■ WHAT THE TASK ASKS ■
In the entries that follow, the lines from the one with "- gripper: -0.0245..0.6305" through the one with "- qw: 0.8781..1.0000" are the ones to write out, exactly and with both ends included. Nothing else should appear.

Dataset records
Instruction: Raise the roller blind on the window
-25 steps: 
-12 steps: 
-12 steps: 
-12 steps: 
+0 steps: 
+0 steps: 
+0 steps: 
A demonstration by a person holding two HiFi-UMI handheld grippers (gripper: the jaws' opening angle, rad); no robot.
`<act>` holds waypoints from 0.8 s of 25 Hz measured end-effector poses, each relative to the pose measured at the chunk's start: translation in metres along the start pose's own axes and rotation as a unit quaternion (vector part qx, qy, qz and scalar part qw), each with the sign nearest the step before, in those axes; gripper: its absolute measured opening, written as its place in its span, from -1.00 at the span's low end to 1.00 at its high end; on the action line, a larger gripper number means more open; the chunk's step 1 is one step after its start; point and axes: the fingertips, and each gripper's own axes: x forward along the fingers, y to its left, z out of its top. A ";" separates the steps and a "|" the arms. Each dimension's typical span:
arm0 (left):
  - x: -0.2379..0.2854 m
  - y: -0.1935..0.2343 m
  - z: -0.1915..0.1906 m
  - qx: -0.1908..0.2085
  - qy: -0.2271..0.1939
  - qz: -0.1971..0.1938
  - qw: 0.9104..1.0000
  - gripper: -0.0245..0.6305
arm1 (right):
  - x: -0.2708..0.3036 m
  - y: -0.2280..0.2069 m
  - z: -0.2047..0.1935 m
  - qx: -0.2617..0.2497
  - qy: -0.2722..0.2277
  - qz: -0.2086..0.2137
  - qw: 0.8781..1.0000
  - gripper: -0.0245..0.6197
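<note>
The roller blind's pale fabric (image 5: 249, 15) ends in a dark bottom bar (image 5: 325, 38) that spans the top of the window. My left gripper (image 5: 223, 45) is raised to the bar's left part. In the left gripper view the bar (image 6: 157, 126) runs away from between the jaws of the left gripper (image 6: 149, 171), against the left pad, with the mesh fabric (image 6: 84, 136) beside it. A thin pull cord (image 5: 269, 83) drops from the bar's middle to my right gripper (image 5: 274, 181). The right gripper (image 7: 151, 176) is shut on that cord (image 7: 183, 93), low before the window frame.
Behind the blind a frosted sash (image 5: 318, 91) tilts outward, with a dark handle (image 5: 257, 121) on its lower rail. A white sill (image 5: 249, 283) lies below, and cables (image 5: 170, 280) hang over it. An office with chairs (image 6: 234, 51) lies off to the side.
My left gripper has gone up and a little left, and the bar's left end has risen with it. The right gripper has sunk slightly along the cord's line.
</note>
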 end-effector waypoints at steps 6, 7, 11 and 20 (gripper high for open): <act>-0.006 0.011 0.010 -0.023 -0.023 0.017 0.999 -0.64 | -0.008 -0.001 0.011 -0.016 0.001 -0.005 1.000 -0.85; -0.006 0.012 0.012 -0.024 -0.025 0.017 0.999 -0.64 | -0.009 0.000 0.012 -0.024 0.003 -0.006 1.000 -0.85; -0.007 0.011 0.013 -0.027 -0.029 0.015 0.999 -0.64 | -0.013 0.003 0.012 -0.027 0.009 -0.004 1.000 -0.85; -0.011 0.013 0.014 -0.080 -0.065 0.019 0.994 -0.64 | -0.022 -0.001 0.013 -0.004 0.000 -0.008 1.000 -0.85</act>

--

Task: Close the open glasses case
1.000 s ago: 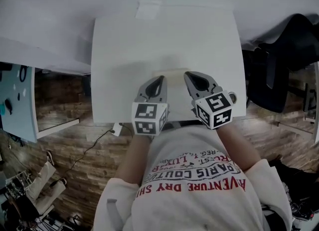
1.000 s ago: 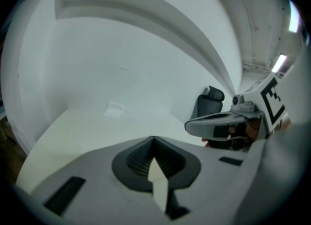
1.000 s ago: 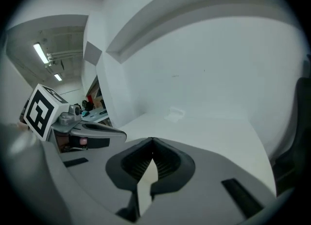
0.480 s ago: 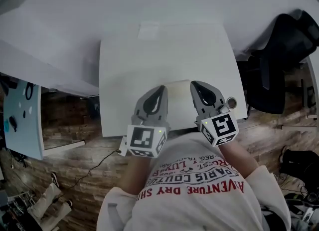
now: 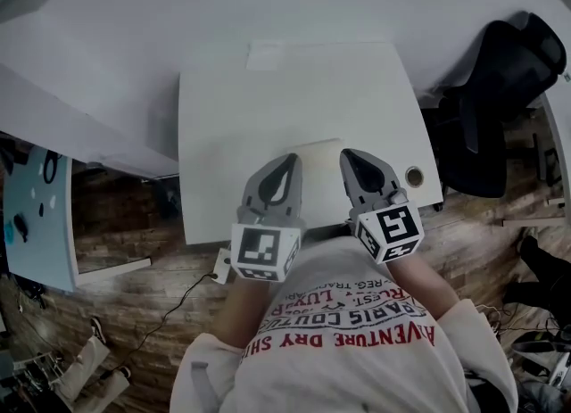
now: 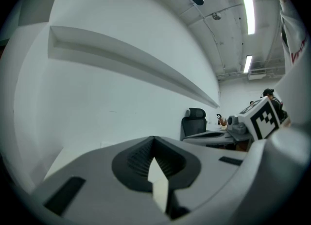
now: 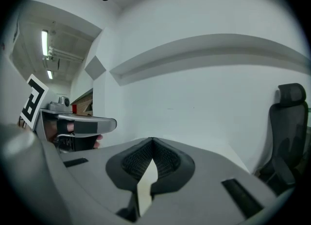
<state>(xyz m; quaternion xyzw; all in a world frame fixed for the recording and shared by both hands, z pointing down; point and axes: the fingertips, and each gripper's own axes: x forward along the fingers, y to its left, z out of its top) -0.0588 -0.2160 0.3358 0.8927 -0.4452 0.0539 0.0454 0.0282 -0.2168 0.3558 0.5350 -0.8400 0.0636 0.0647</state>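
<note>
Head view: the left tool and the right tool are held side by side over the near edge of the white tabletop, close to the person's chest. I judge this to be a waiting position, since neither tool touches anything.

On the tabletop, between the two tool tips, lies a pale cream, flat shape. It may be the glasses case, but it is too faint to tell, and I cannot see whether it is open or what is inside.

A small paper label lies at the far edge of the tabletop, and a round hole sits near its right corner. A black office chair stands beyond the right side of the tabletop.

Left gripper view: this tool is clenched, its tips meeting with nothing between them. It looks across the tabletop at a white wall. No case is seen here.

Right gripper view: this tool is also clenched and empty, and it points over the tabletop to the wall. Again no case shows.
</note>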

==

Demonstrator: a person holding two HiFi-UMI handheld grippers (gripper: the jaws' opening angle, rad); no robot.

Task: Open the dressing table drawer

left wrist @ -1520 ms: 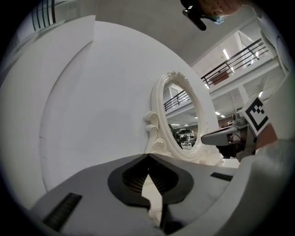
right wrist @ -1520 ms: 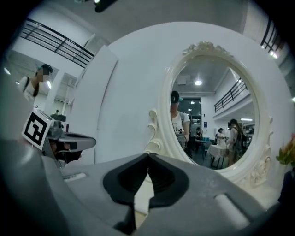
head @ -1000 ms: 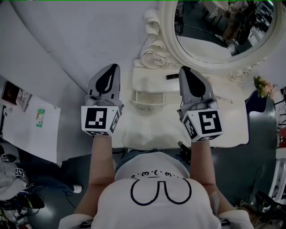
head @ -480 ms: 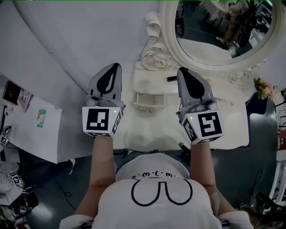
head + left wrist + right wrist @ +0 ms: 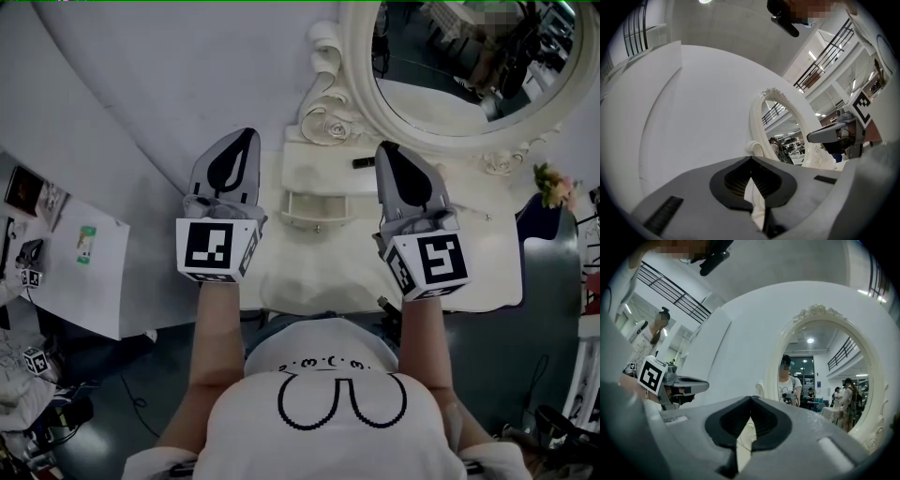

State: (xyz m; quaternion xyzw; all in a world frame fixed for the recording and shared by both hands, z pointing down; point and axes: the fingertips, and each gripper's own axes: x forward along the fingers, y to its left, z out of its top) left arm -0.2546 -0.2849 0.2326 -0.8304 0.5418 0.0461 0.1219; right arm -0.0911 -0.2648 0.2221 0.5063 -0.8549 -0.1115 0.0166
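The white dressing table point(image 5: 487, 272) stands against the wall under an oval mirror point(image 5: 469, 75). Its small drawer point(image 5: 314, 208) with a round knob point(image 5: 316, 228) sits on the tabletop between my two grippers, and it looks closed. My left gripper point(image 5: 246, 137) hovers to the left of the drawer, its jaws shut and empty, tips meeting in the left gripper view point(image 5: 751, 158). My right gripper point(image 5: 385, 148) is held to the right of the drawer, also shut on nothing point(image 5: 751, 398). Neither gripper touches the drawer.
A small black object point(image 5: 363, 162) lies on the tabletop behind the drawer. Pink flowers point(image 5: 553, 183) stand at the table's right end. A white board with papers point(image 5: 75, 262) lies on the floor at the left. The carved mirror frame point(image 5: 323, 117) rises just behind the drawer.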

■ TASK RESULT ■
  - gripper: -0.0245..0.6305
arm1 (right):
  - x: -0.2708..0.3036 m
  - y: -0.2280..0.2069 m
  - z: -0.2047..0.1935 m
  - qx: -0.2617..0.2497
  - qy: -0.2722..0.2277
  - qz: -0.2086..0.2137
  - qw: 0.8781..1.0000

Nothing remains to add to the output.